Mike Roberts said:
Swampman said:
I think you have been mislead. A cup of peas and a cup of rice are both a cup of something. 60 grains of 2f and 3f are the same amount of powder. 3f creates more pressure because the smaller granules burn faster, not because there is more powder.
"Ffg goes off quite easily, does not foul appreciably more than fffg and has lower pressures than fffg."
1. actually it doesn't go off very well in flintlocks, and it's not good for priming.
2. it fouls a lot more than 3f.
3. just reduce the load if lower pressures are desired.
3f is superior in everyway to 2f. 2f is ok for use in cannons, and for blank charges.
Ahh, but not so...there is a little parameter called "packing". In any set of objects, size, shape, orientation and packing control the texture of the aggregate. Larger irregular bits may "pack" into a tube differently from small irregular bits--the void space can differ and part of the tube 'fill' is void space. If the voids were compressed out, then maybe ffg and fffg would be the same amount in a given measure.

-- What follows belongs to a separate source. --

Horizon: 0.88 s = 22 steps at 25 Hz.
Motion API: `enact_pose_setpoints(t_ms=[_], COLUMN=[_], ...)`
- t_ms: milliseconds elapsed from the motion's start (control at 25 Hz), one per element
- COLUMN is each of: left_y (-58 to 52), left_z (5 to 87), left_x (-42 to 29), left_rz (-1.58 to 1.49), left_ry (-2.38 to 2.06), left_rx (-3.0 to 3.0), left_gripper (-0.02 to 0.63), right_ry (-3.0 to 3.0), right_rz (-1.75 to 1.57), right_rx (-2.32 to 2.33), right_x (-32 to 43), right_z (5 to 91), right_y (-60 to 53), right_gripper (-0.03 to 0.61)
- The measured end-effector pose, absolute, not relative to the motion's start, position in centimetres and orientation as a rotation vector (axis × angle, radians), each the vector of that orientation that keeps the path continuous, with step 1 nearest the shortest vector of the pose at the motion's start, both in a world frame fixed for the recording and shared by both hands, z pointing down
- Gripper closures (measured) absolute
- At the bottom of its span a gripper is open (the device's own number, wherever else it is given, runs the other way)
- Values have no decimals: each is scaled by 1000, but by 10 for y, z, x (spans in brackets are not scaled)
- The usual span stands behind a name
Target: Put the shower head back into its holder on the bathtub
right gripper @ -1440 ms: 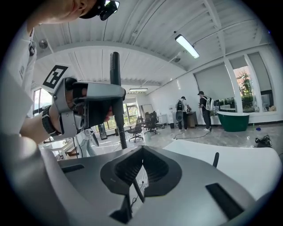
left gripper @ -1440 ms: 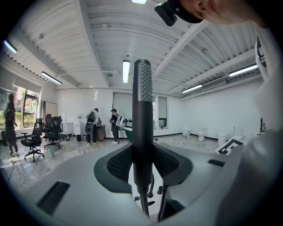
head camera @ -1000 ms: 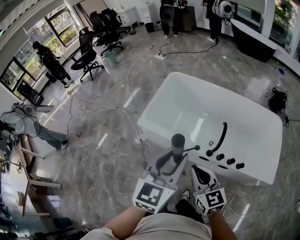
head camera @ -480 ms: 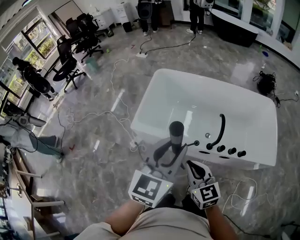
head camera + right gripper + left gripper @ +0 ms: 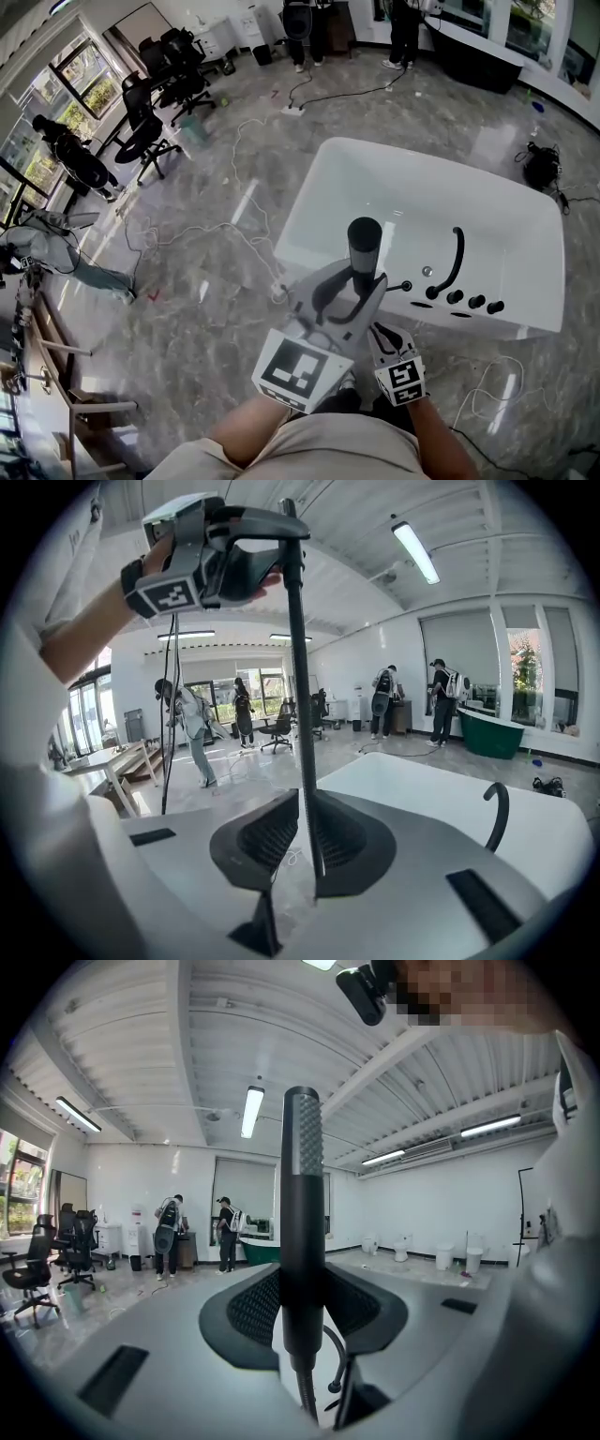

Mike, you're right of course...more kernels of 3F fill a powder measure than kernels of
[url] 2F...in[/url] fact, a 100grn volume measure of 3F will actually "weigh" more than the same volume of 2F due to less air space, and the overall aggregate amount of powder is one step closer to filling the measure as a solid if you will, than the larger kernels of 2F.
An excellent analogy is 'shot' in a modern shotgun shell...IE: a .12ga shell may only hold about a dozen '00' buckshot pellets with huge amounts of open space between them, but the same shell will hold hundreds and hundreds of #9 shot pellets, all packing so close together that they almost constitute a solid projectile.
As to 3F vs. 2F...too many people view the distinction in absolute terms, usually by caliber, when pressure and accuracy are really the ultimate issues.
I use 3F for round ball loads in .45/.50/54, but when I occasionally use a heavier conical even in my .45's, I switch to 2F to hold down the pressure and recoil...and the 2F ignites fine in my rifles;
Then I use 2F in the .58 & .62 regardless of what I'm shooting, and they all ignite perfectly...if they didn't, I wouldn't use it.
It's interesting to see such positions taken with such absolute certainty by some people...when we know different powder granulations can affect accuracy in a given rifle...yet these same people make claims of absolute certainty that 1:48" twists are inaccurate...those absolute certainties might change if anything other than 3F had been used.
It's really unfortunate when two things occur simultaneously:
1) A lack of comprehension of the basics surrounding any sport/hobby such as muzzleloading;
2) And that lack of knowledge being propagated as absolute certainty.
Thanks for catching this so newcomers don't get misled.